* Work to complete *
Under this line are the records; write out word for word the part that begins at the line containing "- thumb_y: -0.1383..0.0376" and ends at the line containing "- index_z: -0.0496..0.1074", and no more.

* Records excerpted from a collection *
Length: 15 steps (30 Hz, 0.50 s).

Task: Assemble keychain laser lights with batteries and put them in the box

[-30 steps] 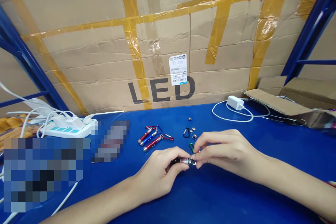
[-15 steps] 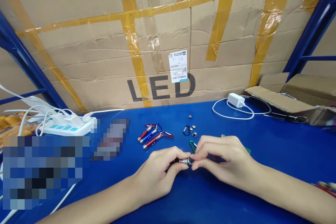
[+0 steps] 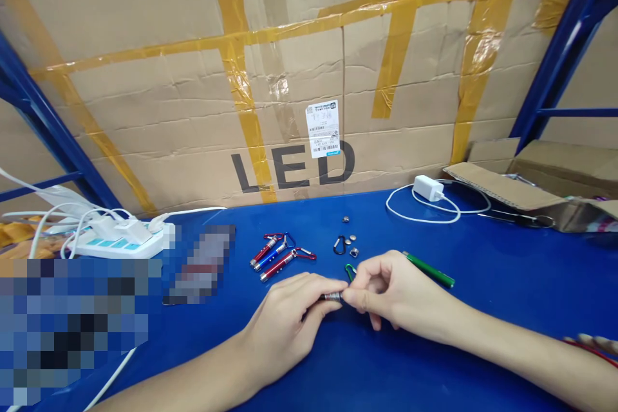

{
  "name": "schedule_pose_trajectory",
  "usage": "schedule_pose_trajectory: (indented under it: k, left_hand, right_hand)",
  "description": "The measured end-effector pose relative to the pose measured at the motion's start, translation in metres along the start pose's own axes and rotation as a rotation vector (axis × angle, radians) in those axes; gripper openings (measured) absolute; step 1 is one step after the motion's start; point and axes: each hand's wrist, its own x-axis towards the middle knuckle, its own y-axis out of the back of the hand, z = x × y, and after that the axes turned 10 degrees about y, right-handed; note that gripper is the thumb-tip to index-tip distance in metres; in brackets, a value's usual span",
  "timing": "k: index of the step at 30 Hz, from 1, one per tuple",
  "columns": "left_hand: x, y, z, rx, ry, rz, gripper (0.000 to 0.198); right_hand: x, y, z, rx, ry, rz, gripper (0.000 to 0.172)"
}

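Observation:
My left hand (image 3: 290, 309) is closed around a small black keychain flashlight (image 3: 331, 297), whose silvery, printed end pokes out between thumb and forefinger. Pinched on the tip of that end are the fingers of my right hand (image 3: 386, 286), which hide whatever sits there. Just behind the right fingertips lies a green carabiner clip (image 3: 349, 271). A green flashlight tube (image 3: 429, 270) rests beyond the right hand. Farther back are a black carabiner clip (image 3: 339, 245), a small metal end piece (image 3: 354, 252) and button cells (image 3: 352, 238).
Two red flashlights (image 3: 277, 266) and a blue one (image 3: 270, 255) lie with clips attached at centre left. A power strip (image 3: 125, 244) with cables stands at left. A white charger (image 3: 428, 188) and an open carton (image 3: 560, 187) are at back right, before a large cardboard wall (image 3: 183, 109).
My right hand has turned and its fingers now cover the flashlight's end, where ribbed metal showed before. More of the green tube is uncovered. The whole view has shifted slightly.

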Motion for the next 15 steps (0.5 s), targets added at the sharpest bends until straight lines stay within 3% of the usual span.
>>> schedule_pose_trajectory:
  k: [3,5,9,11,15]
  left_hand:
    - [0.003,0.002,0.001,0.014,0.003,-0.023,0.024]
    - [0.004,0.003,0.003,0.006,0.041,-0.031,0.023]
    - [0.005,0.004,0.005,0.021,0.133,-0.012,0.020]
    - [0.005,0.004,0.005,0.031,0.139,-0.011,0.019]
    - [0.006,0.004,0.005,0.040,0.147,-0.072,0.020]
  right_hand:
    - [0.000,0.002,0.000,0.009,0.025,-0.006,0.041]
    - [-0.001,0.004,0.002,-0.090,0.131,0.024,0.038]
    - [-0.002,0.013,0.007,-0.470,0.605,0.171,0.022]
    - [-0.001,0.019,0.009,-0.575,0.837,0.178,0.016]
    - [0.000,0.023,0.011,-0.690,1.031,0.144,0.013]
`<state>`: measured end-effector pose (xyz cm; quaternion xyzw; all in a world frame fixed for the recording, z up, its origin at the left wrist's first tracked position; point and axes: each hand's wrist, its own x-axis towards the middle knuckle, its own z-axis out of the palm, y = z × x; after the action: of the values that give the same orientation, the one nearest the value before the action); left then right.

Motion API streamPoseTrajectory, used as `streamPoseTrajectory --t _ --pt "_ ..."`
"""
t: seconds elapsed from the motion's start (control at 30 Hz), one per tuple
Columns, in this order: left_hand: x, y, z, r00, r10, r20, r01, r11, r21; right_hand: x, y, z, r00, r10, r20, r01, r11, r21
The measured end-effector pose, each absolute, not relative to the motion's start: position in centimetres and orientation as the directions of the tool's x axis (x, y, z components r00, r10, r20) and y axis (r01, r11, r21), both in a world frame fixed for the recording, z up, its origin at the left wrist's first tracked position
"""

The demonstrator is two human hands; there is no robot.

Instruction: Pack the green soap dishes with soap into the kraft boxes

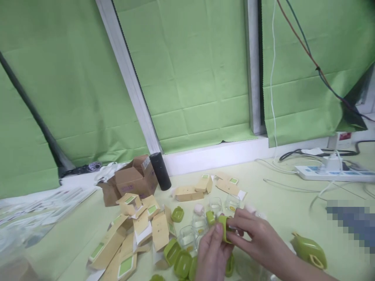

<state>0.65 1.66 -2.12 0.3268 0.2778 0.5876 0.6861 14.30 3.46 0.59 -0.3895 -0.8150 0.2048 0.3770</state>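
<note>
Green cover (pixel 224 228): one, held up between the two hands above the near part of the tabletop (pixel 281 207). Left hand (pixel 212 249): thumb and fingers pinched on the cover. Right hand (pixel 256 233): fingers bent against the cover's right side; whether they grip or only press, cannot tell.

Clear jars (pixel 187 236): several, grouped just beyond and left of the hands, some partly hidden by them. Green lids (pixel 183 264): several, crowded against the left hand, which hides some; another green lid (pixel 177 214) apart, beyond the jars.

Opened cartons (pixel 160 230): heaped to the left, close to the lids, filling that side; further cartons (pixel 190 193) behind the jars. Cardboard box (pixel 136 178): behind the heap, flaps open. Black cylinder (pixel 160 171): upright but leaning in view, beside the box.

Green container (pixel 309 250): right of the right forearm. Power strip (pixel 310 173): far right, with plugs and loose cables. Green curtains (pixel 187 74): behind everything.
</note>
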Motion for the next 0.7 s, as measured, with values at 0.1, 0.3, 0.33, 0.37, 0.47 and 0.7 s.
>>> streamPoseTrajectory --t 0.1,0.3,0.33,0.37,0.47,0.7 --pt "1.1 1.3 -2.8 0.074 0.997 -0.030 -0.596 0.068 0.800 13.9 3.2 0.0 -0.356 0.811 0.465 0.521 0.585 -0.622" --pt "0.8 0.7 -2.6 -0.009 0.995 -0.104 -0.500 0.086 0.862 14.7 3.7 0.1 -0.443 0.771 0.456 0.594 0.634 -0.495" --pt "0.7 0.6 -2.5 -0.019 0.994 -0.107 -0.492 0.084 0.867 14.9 3.9 0.1 -0.475 0.752 0.457 0.602 0.657 -0.454" --pt "0.7 0.6 -2.4 -0.021 0.994 -0.108 -0.486 0.084 0.870 15.1 4.1 0.1 -0.509 0.727 0.461 0.602 0.683 -0.412" --pt "0.4 0.7 -2.2 0.032 0.995 -0.091 -0.465 0.096 0.880 15.6 4.5 0.0 -0.570 0.667 0.480 0.576 0.741 -0.345" --pt "0.9 -0.2 -0.8 0.010 0.983 0.184 -0.467 -0.158 0.870 14.6 3.3 0.2 -0.373 0.810 0.453 0.321 0.571 -0.756"
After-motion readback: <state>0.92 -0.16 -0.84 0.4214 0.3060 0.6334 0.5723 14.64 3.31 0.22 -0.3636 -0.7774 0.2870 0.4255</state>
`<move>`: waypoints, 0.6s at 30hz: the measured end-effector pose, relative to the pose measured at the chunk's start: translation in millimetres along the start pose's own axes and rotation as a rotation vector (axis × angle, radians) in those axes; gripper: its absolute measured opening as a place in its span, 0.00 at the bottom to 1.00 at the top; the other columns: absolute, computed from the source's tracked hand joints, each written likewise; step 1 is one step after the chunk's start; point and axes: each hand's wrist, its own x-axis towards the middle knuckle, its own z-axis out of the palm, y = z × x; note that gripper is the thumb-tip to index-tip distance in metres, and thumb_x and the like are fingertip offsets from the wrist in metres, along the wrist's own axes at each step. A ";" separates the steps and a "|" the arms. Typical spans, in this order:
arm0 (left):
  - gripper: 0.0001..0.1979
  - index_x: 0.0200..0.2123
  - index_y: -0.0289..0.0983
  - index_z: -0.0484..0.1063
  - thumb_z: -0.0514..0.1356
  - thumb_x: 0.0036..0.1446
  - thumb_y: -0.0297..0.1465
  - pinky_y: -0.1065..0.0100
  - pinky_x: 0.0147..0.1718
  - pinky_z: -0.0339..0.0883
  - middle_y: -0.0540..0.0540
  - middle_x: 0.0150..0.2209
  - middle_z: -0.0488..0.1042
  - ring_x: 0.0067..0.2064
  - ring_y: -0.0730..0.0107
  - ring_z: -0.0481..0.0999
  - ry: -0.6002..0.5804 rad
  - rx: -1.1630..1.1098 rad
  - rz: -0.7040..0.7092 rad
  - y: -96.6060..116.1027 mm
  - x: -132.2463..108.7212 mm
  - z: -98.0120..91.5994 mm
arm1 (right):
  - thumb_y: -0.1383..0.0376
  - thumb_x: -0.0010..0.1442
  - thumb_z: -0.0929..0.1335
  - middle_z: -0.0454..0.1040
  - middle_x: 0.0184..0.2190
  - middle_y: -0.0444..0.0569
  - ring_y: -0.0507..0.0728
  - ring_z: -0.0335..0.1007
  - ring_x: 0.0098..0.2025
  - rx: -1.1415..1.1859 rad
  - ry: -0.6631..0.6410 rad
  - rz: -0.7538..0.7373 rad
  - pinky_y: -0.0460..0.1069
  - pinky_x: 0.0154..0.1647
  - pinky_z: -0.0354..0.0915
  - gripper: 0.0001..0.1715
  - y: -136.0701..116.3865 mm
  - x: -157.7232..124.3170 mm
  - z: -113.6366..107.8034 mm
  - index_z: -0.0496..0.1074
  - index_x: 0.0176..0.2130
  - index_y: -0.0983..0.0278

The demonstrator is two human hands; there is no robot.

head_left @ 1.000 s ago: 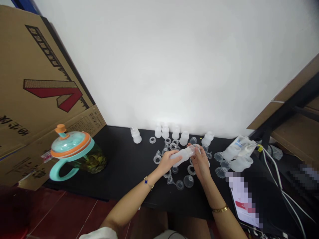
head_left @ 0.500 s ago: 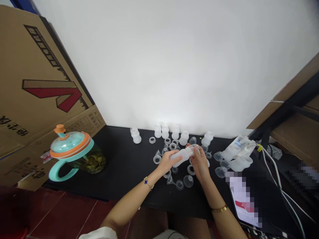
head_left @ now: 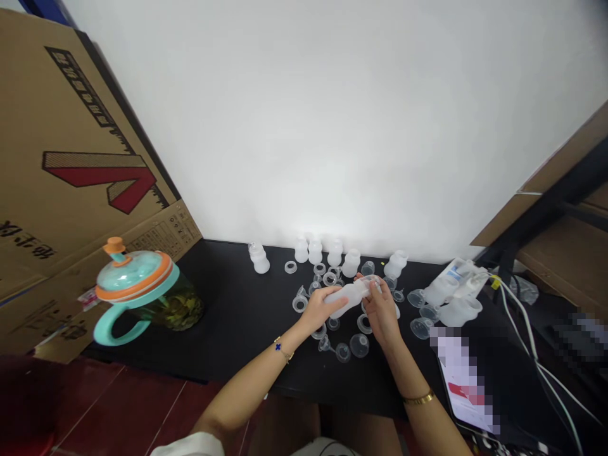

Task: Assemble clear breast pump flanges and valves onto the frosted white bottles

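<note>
A frosted white bottle lies tilted between my two hands, its top end toward the right. My left hand is wrapped round its lower part. At the top end, the fingers of my right hand grip a clear cap that sits over the neck. Around and below my hands lie clear domed caps, rings and funnel-like pieces. Several white bottles stand behind, along the wall. Farther left stands a bottle with a clear top.
A large teal and orange jug stands on the black table at the left, before a cardboard box. To the right are more bottles, a phone and white cables.
</note>
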 end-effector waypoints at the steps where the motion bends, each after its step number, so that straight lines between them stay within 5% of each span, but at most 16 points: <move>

* Output below *
  - thumb_y: -0.1383..0.0376
  - thumb_x: -0.0010..0.1442
  - thumb_z: -0.0929..0.1335
  - middle_z: -0.0454..0.1040
  - middle_x: 0.0184..0.2190
  - middle_y: -0.0444..0.0569
  - ring_y: -0.0507..0.0728
  - ring_z: -0.0335..0.1007
  - ring_x: 0.0098..0.2025
  - rx: -1.1415..1.1859 rad
  - ry: -0.6631..0.6410 rad
  - rz: -0.7538..0.7373 rad
  - pinky_y: -0.0460..0.1069
  - pinky_x: 0.0154..0.1647
  - pinky_z: -0.0354..0.0915
  - gripper: 0.0001..0.1715
  - y: -136.0701..116.3865 mm
  - x: -157.7232..124.3170 mm
  - z: -113.6366..107.8034 mm
  - index_z: -0.0496..0.1074

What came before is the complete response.